К плите. С порошком. Торопясь. Не дыша. — Глядите, глядите, как ухнет! — И вверх из кастрюль полетела лапша В дыму погибающей кухни.
Но веку шел пятый, и он перерос Террор, угрожающий плитам: Не в кухню щепотку — он в город понес Компактный пакет с динамитом.
Еще случай: взяв у одноклассника бутылочку с нефтью, он стал нагревать ее дома на своей лабораторной спиртовой горелке, раздался «громкий выстрел», и жирная вонючая жидкость покрыла все вокруг, включая обои и одеяла.
В этих эпизодах будничный психоаналитик мог бы усмотреть подсознательное желание разрушить окружающий мир и даже самоуничтожиться, но, похоже, здесь было нечто обратное — самоутверждение, упоение своей невредимостью на фоне пожаров, перераставшее в любование ими. Пожары воспринимались как праздничные салюты. Он пробовал реальность на прочность, пытался разъять, но через это хотел постичь ее на пике, в экстремуме, спровоцировать на яростные всплески, чтобы восхититься во всей красочной полноте. Ребенком он возился с огнеопасными элементами, а позднее в своей литературе возился с резким цветом и острыми темами, так утверждая именно жизнелюбие. С каждым благополучно завершившимся «опытом» жизнь все более казалась ему ярким сновидением.
Он был бесцеремонен. На Рождество высыпал на елку два фунта нафталина, изображая снег. Резал для «домашних спектаклей» тетины простыни, так что все заканчивалось скандалом…
Он на всю жизнь сохранил дружбу с верным соратником по проделкам Женькой по прозвищу Дубастый, жившим с ним по соседству. Евгений Ермилович Запорожченко, моряк, после революции обитал то в Загребе, то в Ницце, вернулся на родину только после Второй мировой (участник французского Сопротивления), бывал у Катаева в Переделкине, с душой встречал его в Одессе…

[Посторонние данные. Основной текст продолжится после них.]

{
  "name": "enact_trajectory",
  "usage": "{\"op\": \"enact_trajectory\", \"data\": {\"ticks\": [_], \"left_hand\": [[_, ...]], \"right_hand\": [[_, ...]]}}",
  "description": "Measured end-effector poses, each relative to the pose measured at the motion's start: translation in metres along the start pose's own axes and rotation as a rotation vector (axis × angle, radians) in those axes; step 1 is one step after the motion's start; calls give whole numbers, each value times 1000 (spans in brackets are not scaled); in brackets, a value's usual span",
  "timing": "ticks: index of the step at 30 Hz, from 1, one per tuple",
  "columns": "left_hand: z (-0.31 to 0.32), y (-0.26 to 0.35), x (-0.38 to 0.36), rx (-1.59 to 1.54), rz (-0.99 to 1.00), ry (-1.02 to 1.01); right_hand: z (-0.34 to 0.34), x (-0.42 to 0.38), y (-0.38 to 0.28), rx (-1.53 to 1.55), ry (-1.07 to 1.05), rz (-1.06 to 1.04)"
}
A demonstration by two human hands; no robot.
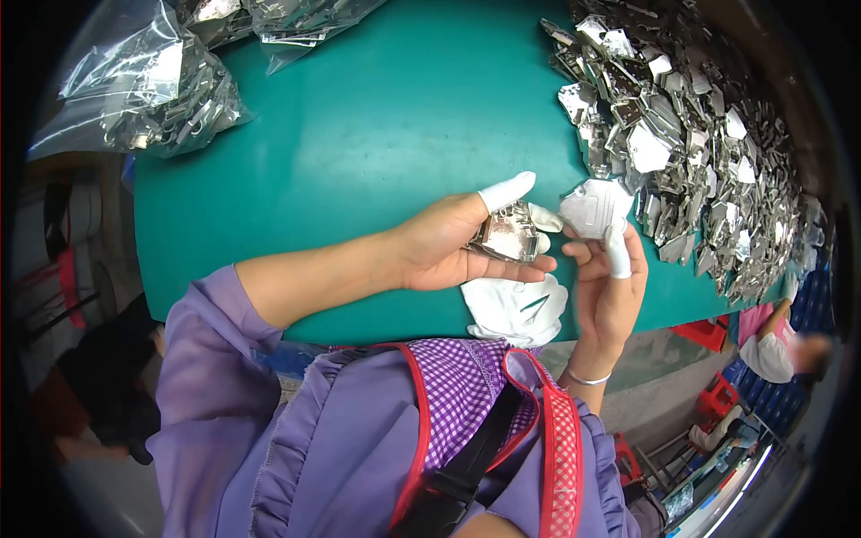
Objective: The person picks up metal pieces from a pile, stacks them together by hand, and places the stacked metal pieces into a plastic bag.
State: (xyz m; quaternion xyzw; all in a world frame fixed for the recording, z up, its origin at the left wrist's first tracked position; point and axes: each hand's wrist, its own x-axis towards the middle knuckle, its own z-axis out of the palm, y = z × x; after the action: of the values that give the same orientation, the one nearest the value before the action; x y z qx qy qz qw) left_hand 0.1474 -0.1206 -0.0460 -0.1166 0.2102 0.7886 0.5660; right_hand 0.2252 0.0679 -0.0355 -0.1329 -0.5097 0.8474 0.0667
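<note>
My left hand (444, 242) lies palm up over the table with a shiny metal housing part (509, 235) resting in its fingers. White finger cots cover its thumb and some fingertips. My right hand (610, 278) pinches a flat, angular metal cover plate (594, 208) just to the right of the left hand. A white finger cot sits on one of its digits; other fingers are partly hidden behind the plate. The two metal parts are close together but apart. Below my hands, a crumpled white glove (513, 309) lies at the table's near edge.
A large heap of loose metal parts (682, 134) covers the right side of the green table (359, 117). Clear plastic bags of similar parts (170, 90) lie at the far left. At the right edge, another person (769, 345) is near red plastic stools (717, 394).
</note>
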Motion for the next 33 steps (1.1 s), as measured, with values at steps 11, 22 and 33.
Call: {"op": "enact_trajectory", "data": {"ticks": [11,22,33], "left_hand": [[-8,5,2,-108,48,-68],[-3,6,-1,-90,76,32],[-8,3,-1,-102,32,8]], "right_hand": [[22,31,-34,-1262,-178,-688],[-20,52,-24,-1752,150,-665],[-29,23,-30,-1519,238,-492]]}}
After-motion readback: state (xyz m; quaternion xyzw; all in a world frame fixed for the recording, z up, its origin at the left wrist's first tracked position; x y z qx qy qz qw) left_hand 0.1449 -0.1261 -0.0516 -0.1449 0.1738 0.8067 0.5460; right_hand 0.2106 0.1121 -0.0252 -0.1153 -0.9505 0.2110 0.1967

Несложно предположить автобиографизм рассказа «Весенний звон» (начало 1914 года): «Главнейшее наше занятие — это азартные игры: бумажки, спички, «ушки» и… разбой, потому что по временам нам кажется, что мы разбойники: бьем из рогаток стекла, дразним местного постового городового Индюком и крадем яблоки в мелочной лавке Каратинского. Разбоем в основном мы занимаемся поздней осенью, почти каждый день, и заключается это занятие в том, что после обеда мы всей ватагой, или, как у нас называется, «голотой», идем к морю, лазим по пустым дачам, до тошноты курим дрянные папиросы «Медуза» — три копейки двадцать штук — и усиленно ищем подходящую жертву. От подходящей жертвы требуется, чтобы она была слабее нас и молчала, когда ее будут брать в плен и пытать».
Возможно, дичь и дурь происходили не от уличного нахальства, а от повышенной нервности (изнанка нежности, а он был от природы неженка и тосковал по невосполнимой материнской ласке). Дело было не просто в прелести разбойных ватаг, а в чем-то совсем обратном, одиноком, «несоциальном» — лиричности, мечтательности… Это затаенное, то есть собственно художественное пробудилось в нем очень рано.
Катаев таким и прожил — с ранимым нежным нутром, запрятанным в грубый панцирь. Он был закрытым и при этом любил быть в центре внимания (между прочим, если ты застенчив, но оказываешься в центре, многие психологические сложности снимаются).
Мы не раз столкнемся с самым разным Катаевым — цинизм напоказ, увлеченное вспоможение людям вплоть до изменения их судеб, авантюризм и трудоспособность, бешеная энергия и любовь к спокойствию.